- What the task asks:
Look through the material beneath and copy each line with the word "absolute".

- The data:

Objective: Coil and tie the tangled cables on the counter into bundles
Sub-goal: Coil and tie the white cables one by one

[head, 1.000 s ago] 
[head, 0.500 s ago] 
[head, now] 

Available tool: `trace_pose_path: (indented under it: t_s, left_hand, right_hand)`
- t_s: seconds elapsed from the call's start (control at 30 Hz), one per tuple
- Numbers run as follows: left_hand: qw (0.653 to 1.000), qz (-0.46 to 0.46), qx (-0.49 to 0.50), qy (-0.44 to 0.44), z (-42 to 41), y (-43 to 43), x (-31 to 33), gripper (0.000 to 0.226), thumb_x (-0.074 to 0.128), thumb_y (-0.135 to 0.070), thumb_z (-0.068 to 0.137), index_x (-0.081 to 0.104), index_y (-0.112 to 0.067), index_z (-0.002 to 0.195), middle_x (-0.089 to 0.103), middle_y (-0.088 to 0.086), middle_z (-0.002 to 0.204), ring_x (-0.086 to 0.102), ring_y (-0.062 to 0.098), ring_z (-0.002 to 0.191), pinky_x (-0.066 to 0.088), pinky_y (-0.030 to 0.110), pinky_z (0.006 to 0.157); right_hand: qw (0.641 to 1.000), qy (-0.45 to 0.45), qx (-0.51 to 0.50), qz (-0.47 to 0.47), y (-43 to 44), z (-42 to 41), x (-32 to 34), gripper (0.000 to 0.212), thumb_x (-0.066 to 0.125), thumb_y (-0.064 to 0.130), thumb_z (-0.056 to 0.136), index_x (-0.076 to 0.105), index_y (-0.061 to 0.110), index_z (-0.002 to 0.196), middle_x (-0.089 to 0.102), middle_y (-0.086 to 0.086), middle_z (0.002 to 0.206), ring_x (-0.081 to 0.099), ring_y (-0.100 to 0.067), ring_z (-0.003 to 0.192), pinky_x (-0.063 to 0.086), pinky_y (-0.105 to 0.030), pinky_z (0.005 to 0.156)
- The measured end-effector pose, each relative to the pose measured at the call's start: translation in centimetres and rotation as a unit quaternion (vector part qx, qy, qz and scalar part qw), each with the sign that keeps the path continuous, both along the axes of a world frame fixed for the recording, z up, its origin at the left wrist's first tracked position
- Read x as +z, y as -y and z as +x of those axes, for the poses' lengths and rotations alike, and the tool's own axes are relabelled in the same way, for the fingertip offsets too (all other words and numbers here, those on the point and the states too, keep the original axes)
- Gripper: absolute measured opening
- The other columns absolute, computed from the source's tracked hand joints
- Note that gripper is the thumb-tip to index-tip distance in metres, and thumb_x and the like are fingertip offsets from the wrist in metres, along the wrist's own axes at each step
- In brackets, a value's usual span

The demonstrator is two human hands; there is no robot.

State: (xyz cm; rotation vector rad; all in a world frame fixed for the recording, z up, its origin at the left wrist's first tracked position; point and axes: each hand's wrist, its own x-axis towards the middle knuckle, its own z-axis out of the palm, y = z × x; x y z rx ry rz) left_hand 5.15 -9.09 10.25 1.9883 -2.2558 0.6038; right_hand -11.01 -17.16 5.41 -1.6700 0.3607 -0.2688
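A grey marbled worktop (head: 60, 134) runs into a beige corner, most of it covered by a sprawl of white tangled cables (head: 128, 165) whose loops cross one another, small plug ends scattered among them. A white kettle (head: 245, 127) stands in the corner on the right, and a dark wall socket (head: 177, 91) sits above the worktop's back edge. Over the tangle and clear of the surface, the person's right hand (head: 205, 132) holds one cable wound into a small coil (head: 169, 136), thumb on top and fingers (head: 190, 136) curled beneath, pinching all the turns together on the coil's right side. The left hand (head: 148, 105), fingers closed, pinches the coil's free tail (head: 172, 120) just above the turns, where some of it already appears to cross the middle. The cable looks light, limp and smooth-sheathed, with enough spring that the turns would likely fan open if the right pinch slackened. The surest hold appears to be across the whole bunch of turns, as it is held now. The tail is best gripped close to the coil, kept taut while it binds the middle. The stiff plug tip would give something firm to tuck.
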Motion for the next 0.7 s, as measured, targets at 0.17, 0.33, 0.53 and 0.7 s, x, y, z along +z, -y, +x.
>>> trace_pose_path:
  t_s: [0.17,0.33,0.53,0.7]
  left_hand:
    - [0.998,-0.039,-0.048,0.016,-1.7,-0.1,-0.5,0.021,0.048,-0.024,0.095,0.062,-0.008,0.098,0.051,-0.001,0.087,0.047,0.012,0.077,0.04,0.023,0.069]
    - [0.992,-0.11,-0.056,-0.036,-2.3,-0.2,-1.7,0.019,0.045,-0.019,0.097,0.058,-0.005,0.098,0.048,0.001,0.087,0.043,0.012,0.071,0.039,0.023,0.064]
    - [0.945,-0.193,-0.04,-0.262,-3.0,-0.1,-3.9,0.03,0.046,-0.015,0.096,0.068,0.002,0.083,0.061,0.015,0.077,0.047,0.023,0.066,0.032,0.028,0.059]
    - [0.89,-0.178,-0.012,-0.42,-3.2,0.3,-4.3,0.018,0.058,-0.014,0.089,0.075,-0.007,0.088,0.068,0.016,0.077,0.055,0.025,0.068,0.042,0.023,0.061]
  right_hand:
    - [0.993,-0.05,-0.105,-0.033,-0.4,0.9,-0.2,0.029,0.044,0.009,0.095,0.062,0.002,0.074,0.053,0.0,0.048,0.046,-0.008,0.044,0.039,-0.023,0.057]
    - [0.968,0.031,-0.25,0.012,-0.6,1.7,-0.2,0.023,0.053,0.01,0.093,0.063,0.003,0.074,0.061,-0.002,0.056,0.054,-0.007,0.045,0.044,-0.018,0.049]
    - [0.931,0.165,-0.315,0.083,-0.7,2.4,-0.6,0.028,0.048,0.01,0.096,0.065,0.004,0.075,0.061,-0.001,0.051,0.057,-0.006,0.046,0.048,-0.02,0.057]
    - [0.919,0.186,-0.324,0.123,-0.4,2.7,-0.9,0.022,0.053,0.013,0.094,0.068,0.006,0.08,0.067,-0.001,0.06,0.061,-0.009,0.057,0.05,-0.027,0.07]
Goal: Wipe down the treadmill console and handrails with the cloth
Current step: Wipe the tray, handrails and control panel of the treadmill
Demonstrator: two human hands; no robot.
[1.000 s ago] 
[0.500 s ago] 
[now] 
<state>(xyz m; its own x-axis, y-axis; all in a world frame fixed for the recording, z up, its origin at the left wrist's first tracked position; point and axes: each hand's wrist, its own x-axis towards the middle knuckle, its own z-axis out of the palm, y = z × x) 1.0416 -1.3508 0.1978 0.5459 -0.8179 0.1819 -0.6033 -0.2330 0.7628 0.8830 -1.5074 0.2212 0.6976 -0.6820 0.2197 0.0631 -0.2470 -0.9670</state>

- Answer space:
- Gripper: absolute measured opening
- The other columns absolute, computed from the source's tracked hand joints

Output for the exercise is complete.